Ao pensar nas aberrações descritas, sinto-me profundamente preocupado com os rumos da igreja brasileira. Até porque, em nome de uma espiritualidade burra, oca e egoísta, centenas de “pastores” movidos pela ganância e o poder, têm corrido desenfreadamente a procura de títulos cada mais aberrativos. Infelizmente a apostolização moderna tem feito de muitos destes, pequenos reis, os quais em cerimônias nababescas são coroados como tais.
A febre do gospel, o mercantilismo podre na vida de muitos, me enojam substancialmente. Há pouco soube por intermédio de um pastor amigo, que uma famosa cantora gospel, tinha no seu staff um travesti.
Sinceramente, não sei onde vamos parar. Sem sombra de dúvidas parte da igreja evangélica brasileira encontra-se gravemente enferma!
Confesso que não suporto mais o misticismo e dualismo promovido pelos gurus da batalha espiritual, não agüento mais ouvir as loucuras dos profetas da mentira, os quais escravizam o rebanho de Deus com heresias das mais hediondas, elaborando mapas, ungindo e urinando nos 04 cantos da cidade. Se não bastasse isso, profetas da pós-modernidade tem ensinado que Caim virou Vampiro, que estão se abrindo “portais dimensionais”, que existem lobisomens, dentre outras lendas e superstições absurdas.
Para piorar a coisa, tais práticas doutrinárias encontraram uma enorme aceitabilidade por parte da sociedade, e isto se deve ao fato de que as pessoas deste tempo, buscam desesperadamente por experiências e não a verdade.
Elas não querem pensar, querem sentir;
Não querem doutrina, desejam novidades;
Não querem estudar a Palavra, querem escutar testemunhos eletrizantes;
Não querem adorar, querem shows;
Não querem Escolas Bíblicas, querem circo;
Não querem o evangelho da cruz, desejam o evangelho dos milagres;
Não querem Deus e sim as bênçãos de Deus.

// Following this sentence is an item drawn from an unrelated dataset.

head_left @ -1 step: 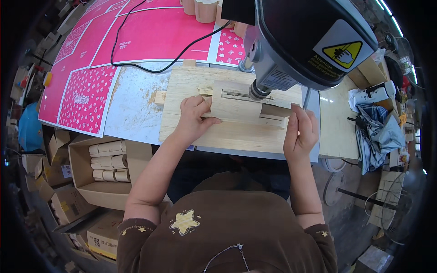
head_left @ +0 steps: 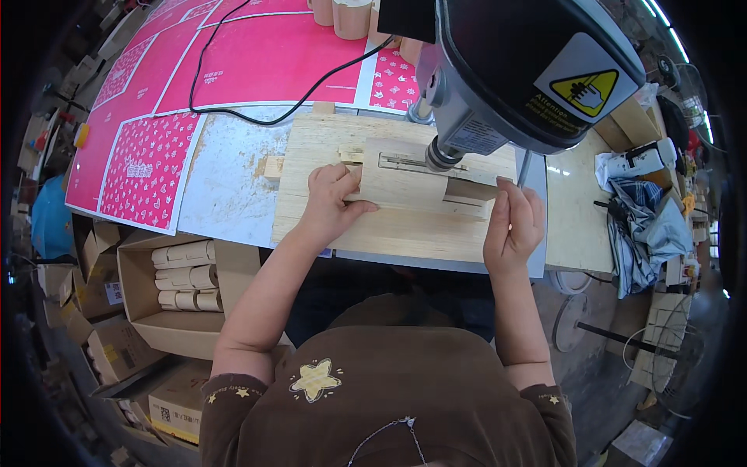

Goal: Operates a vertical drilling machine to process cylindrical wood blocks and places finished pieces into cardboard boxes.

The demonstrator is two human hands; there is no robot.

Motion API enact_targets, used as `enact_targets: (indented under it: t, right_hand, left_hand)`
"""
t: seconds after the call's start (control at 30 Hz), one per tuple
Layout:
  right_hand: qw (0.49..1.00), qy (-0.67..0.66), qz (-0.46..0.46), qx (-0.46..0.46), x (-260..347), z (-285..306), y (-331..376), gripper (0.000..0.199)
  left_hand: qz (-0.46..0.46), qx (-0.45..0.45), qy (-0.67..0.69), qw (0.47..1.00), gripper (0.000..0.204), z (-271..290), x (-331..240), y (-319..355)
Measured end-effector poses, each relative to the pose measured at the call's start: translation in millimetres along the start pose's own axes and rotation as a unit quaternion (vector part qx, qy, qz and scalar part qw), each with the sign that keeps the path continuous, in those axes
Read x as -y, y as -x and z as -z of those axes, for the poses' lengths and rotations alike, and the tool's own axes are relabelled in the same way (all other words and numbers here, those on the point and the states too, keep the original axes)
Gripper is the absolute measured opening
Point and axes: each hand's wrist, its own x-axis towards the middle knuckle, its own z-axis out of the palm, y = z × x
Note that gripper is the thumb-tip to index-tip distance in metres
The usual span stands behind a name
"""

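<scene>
Pale matt wood: slotted block (head_left: 405,183), baseboard (head_left: 373,233). Glossy dark plastic drill housing (head_left: 529,70). Smooth pink printed paper sheets (head_left: 257,62). Brown cardboard box (head_left: 187,319).
</scene>
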Motion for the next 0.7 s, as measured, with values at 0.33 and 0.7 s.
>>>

Infelizmente estamos vivendo um tempo de paganização, onde cultos se fundamentam em impressões e achismos. Na verdade, o que determina o sucesso do culto não é mais a Palavra, mas o gosto da freguesia. A igreja prega o que dá ibope, oferecendo ao povo o que ele quer ouvir. Esse evangelho híbrido anuncia Cristo juntamente com o evangelho do descarrego, da quebra de maldições, da prosperidade material e não da santificação, da libertação e dos decretos humanos.

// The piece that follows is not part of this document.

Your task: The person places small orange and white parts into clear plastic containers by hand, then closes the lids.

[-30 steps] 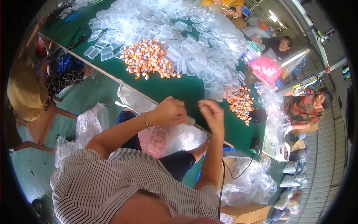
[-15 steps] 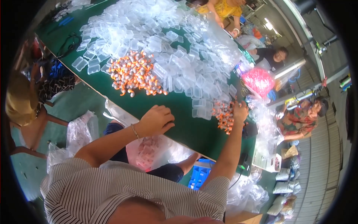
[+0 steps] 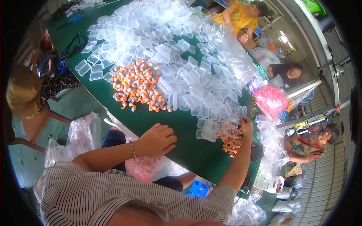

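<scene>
My left hand (image 3: 156,140) is palm down at the table's near edge, fingers loosely bent and a little apart, with nothing visible in them. A bracelet circles that wrist. My right hand (image 3: 247,127) reaches to the far right side of a small heap of orange-and-grey pieces (image 3: 230,140). Its fingers are drawn together there, and whatever lies between them is hidden. Just beyond its fingertips lies a clear plastic box (image 3: 242,111). Several more clear boxes (image 3: 207,130) lie left of the small heap. A larger heap of the same orange-and-grey pieces (image 3: 137,86) sits farther left.
A big mound of clear plastic boxes (image 3: 151,28) covers the far part of the green table (image 3: 132,119). Dark cords (image 3: 77,45) lie far left. A bag of pink pieces (image 3: 270,100) stands beyond the right edge. Other people sit around; a pink-filled bag (image 3: 147,167) is below the near edge.
The whole view has shifted, so the table appears lower and slightly farther right. Against the table, my right hand stays by the small heap and my left hand by the near edge.
</scene>
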A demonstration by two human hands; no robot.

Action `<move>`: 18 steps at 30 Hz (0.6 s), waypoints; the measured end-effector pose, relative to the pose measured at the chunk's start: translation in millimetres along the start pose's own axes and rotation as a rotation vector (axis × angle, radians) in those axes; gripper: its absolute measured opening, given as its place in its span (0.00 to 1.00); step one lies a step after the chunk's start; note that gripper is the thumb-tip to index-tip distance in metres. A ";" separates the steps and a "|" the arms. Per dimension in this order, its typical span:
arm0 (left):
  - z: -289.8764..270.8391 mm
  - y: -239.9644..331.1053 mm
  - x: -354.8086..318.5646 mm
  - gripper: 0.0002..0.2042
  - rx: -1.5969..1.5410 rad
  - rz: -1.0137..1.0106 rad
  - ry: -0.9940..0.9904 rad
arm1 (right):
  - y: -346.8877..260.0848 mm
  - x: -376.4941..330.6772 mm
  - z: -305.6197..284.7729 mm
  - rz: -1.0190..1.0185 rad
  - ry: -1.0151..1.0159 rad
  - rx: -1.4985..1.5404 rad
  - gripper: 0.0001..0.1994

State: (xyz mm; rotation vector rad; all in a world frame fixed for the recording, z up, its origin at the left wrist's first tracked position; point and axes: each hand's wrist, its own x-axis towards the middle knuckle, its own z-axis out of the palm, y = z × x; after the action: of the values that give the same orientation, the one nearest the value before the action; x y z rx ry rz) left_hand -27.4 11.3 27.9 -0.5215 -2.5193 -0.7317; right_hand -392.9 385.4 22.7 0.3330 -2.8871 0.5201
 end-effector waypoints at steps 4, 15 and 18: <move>-0.1 -0.1 -2.1 0.09 -0.012 0.007 0.001 | -18.2 -18.9 3.4 0.017 -0.054 0.160 0.13; 4.0 -1.3 -2.2 0.09 -0.016 -0.014 0.034 | -102.1 -87.0 -6.7 0.060 -0.187 0.473 0.13; 4.0 -0.2 -3.9 0.11 -0.005 -0.016 0.030 | -112.3 -96.6 0.6 0.033 -0.156 0.511 0.13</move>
State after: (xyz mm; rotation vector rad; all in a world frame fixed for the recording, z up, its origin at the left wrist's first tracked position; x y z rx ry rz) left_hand -25.6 12.6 22.8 -0.4888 -2.4970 -0.7459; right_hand -272.3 300.5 36.6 0.4121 -2.8666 1.2929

Pois é, diante disto o que fazer?
1) Desconstruir o conceito de que vivemos em nosso país um genuíno avivamento. E para isso torna-se necessário que entendamos que:
· Avivamento não é a pregação de ênfases legalistas.
· Avivamento não é a manipulação do poder de Deus através de sensacionalismo.
· Avivamento não é a celebração de números extraordinários dos que entram pela porta da frente da Igreja.
· Avivamento não é um modismo ou uma ênfase exagerada de um determinado tópico.
· Avivamento não é colocar aquilo que chamamos de “sintologia” acima da Palavra de Deus.
· Avivamento não é uma invenção terrena e sim criação celestial.
· Avivamento não é descer a rua com um grande tambor; é subir ao Calvário em grande choro.
2) Confessar a Deus os nossos inúmeros pecados e arrepender-se do nosso comportamento hedonista e antropocêntrico.
3) Regressar a Palavra de Deus fazendo dela nossa única regra de fé e prática
Amados, acredito piamente que os conceitos pregados pelos reformadores precisam ser resgatados e proclamados a quantos pudermos. Sem sombra de dúvidas necessitamos desesperadamente de uma nova reforma, porque caso contrário corremos o sério risco de uma infecção generalizada.